To do ▸ Go over the data and copy out each line with "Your" in it.
#### Supplied records
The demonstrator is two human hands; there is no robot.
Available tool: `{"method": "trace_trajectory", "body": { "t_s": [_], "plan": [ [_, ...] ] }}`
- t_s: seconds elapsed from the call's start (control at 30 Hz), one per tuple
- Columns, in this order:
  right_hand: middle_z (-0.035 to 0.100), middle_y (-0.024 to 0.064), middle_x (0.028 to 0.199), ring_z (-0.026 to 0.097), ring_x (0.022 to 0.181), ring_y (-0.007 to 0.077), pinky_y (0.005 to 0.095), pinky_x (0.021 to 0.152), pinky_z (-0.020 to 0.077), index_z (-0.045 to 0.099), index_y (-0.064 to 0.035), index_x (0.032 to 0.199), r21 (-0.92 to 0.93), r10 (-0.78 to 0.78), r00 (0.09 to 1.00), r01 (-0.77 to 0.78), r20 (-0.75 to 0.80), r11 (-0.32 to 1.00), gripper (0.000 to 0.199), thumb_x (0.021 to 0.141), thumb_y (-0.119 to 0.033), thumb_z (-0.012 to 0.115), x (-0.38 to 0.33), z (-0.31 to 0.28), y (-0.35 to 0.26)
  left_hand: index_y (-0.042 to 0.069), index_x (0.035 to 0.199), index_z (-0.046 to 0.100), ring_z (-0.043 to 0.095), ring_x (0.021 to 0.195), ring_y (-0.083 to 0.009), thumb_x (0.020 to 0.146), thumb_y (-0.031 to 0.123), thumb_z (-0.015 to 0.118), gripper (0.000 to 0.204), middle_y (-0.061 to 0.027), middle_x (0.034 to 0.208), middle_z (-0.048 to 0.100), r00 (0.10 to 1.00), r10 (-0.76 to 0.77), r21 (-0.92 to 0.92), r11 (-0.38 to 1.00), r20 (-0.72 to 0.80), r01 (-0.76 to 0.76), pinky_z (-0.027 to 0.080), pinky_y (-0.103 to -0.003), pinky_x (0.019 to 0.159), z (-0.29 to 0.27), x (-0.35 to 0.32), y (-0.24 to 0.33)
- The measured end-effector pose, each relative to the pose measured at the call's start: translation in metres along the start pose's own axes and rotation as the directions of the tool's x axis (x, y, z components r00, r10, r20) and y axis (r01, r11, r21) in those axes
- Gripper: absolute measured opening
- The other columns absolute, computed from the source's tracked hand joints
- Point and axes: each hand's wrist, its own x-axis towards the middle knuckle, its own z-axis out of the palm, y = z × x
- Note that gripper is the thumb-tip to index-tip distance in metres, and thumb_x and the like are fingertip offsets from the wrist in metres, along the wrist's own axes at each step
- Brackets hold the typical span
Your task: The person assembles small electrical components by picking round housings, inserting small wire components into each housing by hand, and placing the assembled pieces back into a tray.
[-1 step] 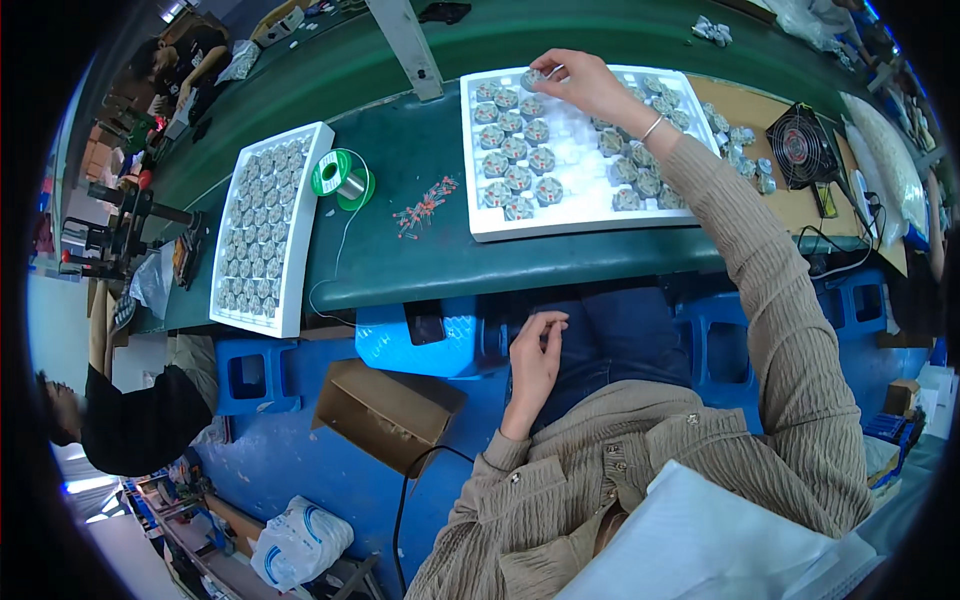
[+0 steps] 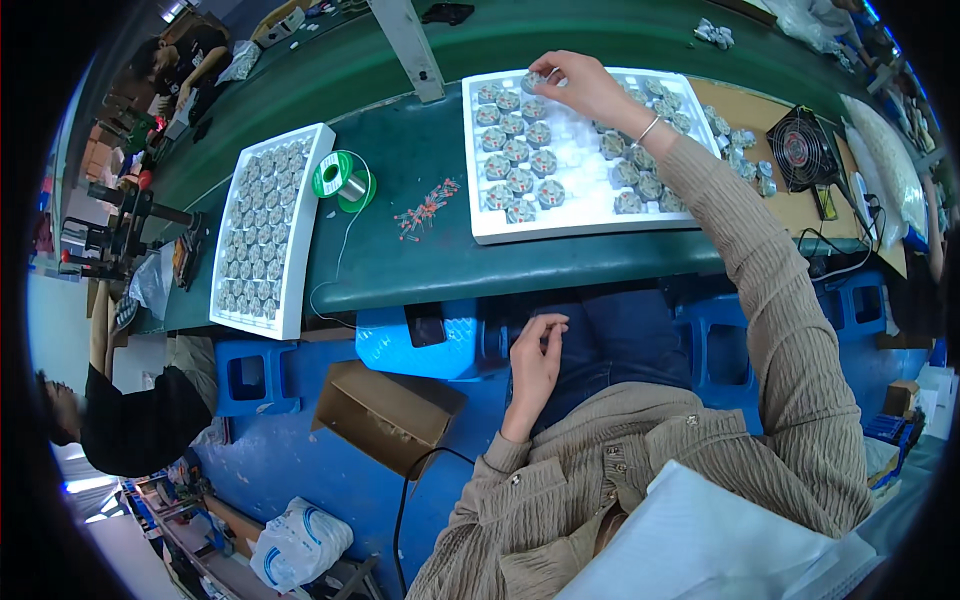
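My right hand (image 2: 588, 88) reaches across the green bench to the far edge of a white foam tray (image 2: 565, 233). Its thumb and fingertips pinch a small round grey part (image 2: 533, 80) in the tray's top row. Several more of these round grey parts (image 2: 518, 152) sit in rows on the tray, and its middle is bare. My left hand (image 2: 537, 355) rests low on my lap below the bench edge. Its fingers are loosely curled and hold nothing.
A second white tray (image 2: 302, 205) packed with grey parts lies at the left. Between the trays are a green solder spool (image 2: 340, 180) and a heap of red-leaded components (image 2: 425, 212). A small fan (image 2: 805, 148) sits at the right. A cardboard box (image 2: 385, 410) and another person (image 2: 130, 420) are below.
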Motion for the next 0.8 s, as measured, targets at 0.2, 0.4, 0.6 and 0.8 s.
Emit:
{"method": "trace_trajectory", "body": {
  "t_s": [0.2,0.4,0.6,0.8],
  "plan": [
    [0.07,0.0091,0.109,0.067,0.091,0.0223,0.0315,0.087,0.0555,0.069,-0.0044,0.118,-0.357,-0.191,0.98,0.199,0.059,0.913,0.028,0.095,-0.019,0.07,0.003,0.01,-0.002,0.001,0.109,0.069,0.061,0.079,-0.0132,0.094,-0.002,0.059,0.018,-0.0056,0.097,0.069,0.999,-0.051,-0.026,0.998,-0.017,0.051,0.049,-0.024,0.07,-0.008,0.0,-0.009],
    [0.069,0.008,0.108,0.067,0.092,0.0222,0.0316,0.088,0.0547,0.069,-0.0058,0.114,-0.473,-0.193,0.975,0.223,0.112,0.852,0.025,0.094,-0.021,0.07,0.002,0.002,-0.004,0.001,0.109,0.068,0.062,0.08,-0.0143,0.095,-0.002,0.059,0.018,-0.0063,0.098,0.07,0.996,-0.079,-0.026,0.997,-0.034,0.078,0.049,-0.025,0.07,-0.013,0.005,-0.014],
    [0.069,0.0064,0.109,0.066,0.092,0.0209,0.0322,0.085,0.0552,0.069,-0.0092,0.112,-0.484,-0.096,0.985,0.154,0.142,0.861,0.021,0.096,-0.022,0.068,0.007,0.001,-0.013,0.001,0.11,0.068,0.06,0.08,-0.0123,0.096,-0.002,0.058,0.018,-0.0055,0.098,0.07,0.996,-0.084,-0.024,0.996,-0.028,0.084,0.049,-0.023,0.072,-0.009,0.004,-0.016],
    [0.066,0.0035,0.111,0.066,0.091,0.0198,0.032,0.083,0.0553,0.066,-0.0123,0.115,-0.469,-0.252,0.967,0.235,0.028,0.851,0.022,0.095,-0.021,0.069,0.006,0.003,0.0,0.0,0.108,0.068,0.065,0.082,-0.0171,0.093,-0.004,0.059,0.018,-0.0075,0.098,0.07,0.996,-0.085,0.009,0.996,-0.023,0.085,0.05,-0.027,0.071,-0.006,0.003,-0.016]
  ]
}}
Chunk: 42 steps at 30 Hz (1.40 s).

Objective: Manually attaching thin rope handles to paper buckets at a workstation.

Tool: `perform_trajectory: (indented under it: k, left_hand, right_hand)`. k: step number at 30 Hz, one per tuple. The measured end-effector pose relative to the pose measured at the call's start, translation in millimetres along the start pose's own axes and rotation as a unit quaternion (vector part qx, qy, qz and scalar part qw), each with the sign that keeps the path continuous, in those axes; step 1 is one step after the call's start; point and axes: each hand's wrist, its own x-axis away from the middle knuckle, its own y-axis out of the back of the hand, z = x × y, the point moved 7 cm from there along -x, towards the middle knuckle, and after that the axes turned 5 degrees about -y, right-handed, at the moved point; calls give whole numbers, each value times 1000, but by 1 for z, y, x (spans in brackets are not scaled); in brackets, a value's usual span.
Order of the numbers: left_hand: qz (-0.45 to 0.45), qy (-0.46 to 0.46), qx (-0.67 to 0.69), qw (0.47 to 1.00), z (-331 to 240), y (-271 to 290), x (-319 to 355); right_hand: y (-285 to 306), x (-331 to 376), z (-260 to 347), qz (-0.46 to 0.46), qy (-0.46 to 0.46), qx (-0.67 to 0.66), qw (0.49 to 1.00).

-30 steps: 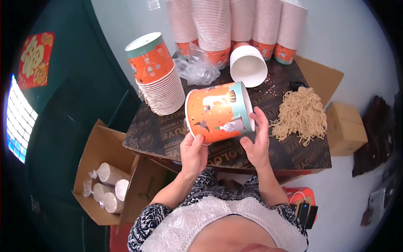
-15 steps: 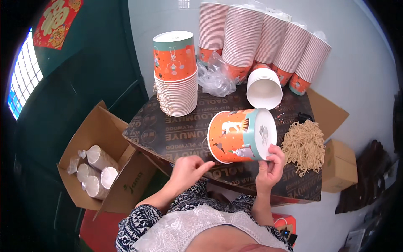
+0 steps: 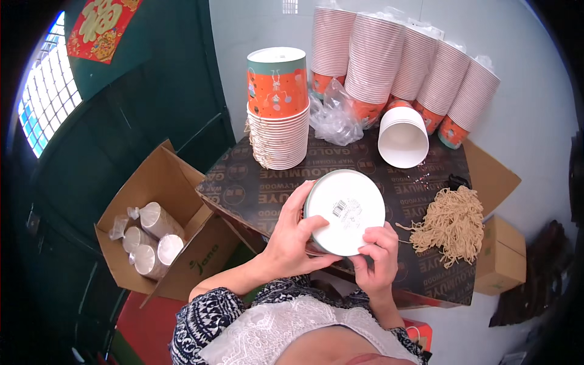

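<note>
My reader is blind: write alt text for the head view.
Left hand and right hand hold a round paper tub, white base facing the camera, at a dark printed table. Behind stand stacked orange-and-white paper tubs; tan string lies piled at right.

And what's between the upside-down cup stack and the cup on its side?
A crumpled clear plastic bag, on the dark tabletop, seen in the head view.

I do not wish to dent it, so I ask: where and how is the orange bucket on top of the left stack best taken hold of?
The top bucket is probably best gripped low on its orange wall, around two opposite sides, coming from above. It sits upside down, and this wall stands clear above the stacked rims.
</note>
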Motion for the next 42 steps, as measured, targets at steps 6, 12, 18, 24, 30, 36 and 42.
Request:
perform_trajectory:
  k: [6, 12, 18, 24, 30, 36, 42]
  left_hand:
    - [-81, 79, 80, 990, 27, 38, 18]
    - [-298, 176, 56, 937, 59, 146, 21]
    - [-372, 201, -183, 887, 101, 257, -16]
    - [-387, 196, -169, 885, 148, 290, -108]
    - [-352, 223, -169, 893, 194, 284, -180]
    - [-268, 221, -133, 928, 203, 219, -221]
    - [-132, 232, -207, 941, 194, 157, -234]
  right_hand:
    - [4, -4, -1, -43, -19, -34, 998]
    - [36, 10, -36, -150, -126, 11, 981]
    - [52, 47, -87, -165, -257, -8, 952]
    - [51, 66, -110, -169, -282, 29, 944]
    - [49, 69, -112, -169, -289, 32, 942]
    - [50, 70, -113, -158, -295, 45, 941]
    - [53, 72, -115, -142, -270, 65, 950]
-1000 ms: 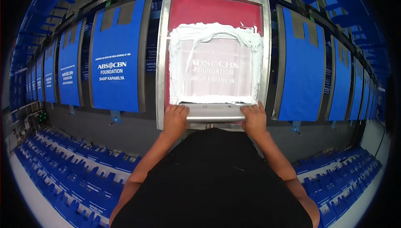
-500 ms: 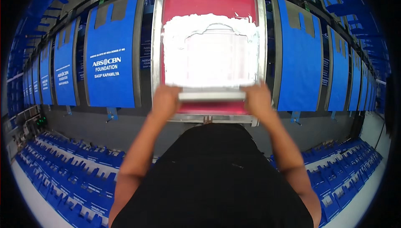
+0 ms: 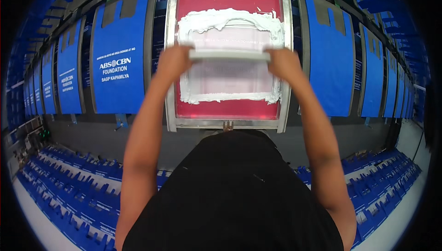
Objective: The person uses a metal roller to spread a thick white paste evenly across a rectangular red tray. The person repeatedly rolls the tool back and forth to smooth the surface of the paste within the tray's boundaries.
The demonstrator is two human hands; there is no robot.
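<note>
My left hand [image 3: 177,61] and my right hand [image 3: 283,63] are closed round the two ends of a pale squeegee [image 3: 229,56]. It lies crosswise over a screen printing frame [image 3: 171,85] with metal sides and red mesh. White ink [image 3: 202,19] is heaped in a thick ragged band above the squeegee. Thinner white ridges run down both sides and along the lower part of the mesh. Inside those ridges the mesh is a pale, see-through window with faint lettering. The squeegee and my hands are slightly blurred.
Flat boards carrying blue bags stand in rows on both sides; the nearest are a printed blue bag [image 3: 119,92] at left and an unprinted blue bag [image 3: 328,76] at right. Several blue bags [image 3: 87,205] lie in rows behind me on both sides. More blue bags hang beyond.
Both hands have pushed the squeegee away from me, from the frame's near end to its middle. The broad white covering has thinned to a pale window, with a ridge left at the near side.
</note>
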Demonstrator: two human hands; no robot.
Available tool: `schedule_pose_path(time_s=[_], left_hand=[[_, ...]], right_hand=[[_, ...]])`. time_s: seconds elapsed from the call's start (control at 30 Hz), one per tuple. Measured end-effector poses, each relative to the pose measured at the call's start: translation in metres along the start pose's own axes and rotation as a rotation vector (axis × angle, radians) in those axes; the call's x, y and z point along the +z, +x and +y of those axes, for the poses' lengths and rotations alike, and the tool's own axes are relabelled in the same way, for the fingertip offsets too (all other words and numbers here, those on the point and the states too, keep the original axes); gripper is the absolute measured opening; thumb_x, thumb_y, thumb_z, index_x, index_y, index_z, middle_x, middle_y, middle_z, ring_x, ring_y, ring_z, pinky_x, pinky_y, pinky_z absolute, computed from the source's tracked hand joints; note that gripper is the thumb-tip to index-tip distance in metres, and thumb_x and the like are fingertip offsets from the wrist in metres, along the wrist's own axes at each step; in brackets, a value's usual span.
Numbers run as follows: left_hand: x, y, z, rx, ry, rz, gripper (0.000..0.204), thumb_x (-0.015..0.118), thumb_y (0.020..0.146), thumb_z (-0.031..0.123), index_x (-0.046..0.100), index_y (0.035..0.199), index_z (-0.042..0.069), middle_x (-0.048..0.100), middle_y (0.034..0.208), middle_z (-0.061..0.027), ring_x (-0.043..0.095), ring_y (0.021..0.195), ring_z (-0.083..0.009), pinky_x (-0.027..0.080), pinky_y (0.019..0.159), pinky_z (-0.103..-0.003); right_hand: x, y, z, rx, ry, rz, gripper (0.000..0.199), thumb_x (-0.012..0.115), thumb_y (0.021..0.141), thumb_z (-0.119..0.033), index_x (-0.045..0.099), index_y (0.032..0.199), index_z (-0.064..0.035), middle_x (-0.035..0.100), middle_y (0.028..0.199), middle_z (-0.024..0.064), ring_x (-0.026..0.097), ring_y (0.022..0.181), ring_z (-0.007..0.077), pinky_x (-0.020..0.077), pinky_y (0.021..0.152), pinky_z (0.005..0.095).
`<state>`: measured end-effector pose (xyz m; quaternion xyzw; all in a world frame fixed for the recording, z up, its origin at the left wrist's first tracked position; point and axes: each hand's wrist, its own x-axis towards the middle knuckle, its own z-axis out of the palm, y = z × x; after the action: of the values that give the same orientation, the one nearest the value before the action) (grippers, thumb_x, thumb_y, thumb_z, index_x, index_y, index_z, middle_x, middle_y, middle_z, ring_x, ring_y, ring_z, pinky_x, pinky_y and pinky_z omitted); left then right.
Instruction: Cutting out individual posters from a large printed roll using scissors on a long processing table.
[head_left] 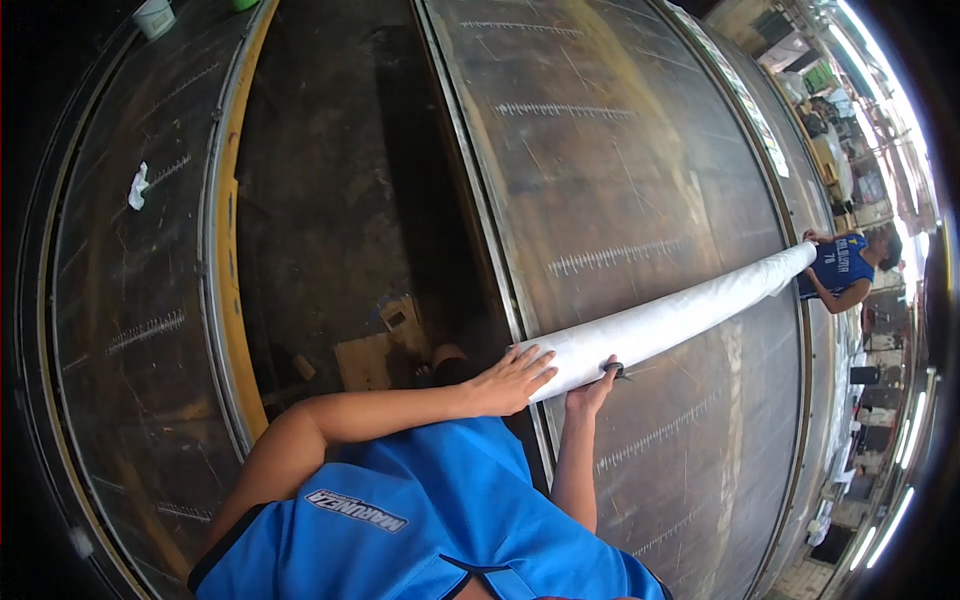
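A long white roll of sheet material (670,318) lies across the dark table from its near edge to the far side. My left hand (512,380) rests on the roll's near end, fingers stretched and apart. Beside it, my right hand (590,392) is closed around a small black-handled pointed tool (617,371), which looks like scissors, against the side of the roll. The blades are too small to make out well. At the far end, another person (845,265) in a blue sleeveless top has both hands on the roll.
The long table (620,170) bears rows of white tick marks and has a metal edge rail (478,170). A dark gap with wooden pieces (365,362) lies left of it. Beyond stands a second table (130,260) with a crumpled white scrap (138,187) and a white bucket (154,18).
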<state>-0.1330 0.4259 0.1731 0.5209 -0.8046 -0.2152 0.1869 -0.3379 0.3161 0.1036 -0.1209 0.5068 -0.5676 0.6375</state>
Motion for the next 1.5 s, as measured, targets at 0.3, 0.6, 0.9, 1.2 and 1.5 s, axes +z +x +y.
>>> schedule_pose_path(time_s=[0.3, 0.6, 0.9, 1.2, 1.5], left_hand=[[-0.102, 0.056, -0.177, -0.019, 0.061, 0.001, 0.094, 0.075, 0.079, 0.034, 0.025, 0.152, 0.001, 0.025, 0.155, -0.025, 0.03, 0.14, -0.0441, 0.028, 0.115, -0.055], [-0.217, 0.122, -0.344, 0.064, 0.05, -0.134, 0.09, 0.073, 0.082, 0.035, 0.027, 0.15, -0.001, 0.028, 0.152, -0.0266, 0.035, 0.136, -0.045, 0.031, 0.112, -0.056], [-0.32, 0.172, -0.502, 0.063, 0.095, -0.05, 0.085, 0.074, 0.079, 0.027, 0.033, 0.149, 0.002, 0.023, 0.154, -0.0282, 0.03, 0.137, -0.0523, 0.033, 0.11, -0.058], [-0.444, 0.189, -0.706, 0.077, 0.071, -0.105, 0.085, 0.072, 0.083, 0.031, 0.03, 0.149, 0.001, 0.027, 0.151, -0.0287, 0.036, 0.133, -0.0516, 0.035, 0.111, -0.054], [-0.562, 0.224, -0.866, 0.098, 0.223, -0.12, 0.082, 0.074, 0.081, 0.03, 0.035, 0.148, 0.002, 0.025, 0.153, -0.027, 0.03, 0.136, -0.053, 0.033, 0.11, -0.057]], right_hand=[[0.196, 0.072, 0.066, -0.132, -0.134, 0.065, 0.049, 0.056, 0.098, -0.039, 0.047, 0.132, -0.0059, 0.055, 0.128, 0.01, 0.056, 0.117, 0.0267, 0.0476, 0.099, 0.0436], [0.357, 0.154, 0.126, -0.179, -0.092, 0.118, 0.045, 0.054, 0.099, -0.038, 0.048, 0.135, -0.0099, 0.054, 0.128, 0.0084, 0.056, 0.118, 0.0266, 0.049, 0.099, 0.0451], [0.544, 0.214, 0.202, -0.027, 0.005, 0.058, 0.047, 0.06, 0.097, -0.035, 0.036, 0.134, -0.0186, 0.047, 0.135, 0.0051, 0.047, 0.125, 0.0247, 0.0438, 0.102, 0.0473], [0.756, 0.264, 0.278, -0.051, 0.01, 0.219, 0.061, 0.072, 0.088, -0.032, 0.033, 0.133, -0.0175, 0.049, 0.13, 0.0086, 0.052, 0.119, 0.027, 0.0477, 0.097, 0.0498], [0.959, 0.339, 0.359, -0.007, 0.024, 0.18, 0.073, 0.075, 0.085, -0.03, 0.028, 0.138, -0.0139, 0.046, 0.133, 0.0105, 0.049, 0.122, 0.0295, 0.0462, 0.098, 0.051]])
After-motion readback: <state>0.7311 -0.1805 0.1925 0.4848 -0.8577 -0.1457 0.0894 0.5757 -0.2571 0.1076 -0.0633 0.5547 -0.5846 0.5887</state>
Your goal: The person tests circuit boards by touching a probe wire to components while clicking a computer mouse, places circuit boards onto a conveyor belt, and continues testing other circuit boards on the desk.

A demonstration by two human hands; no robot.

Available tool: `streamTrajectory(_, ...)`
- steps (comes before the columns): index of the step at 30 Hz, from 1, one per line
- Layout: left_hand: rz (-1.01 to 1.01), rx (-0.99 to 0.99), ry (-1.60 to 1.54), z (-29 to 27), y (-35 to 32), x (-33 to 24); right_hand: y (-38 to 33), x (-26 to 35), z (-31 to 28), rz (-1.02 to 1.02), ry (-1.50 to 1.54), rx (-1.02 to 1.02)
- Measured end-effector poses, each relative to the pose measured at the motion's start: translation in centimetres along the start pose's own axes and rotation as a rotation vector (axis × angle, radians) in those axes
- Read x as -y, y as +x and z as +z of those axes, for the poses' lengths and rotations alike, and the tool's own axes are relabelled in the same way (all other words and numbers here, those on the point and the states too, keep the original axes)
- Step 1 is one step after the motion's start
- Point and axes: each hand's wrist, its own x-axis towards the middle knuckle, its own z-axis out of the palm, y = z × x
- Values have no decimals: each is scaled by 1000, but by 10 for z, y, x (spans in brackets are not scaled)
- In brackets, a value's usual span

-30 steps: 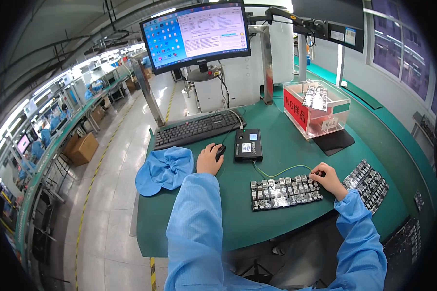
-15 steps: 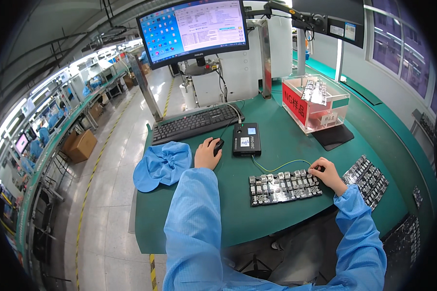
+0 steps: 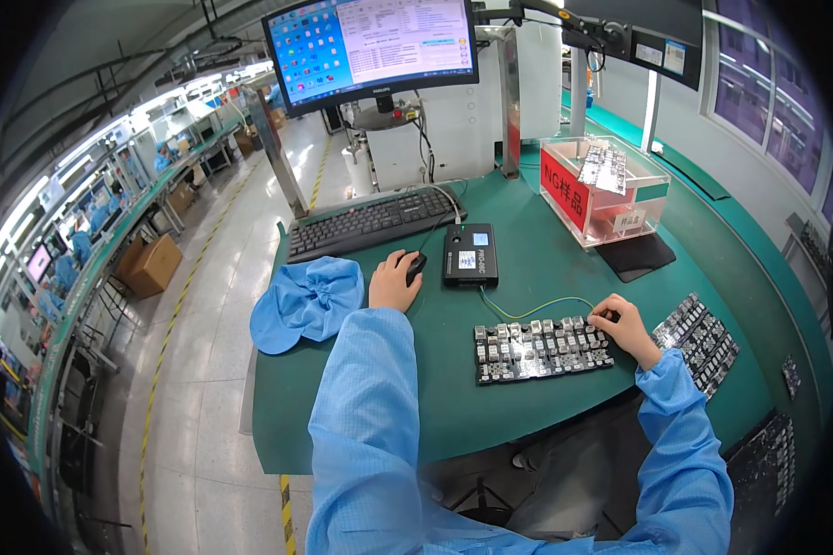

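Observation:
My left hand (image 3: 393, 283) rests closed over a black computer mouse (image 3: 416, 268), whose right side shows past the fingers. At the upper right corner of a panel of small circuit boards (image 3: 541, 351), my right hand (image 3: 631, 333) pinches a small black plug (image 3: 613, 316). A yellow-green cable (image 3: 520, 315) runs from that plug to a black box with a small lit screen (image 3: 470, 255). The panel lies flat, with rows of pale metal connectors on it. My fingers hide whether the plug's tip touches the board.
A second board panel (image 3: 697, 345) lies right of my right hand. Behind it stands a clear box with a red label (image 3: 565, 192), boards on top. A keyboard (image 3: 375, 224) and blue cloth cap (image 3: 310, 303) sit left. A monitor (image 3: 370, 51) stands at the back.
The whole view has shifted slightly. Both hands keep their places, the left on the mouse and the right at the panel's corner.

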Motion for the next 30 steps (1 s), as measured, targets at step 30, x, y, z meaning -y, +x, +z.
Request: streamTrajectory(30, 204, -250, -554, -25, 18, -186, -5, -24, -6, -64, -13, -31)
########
Answer for this exercise ▸
Your task: The person assembles small electrical components by picking round housings, inserting small wire components into each housing by hand, and placing the assembled pieces back into a tray.
Your goal: The person tests circuit boards by touching a probe wire to components while clicking a computer mouse, places circuit boards onto a conveyor belt, and continues testing other circuit boards on the desk.

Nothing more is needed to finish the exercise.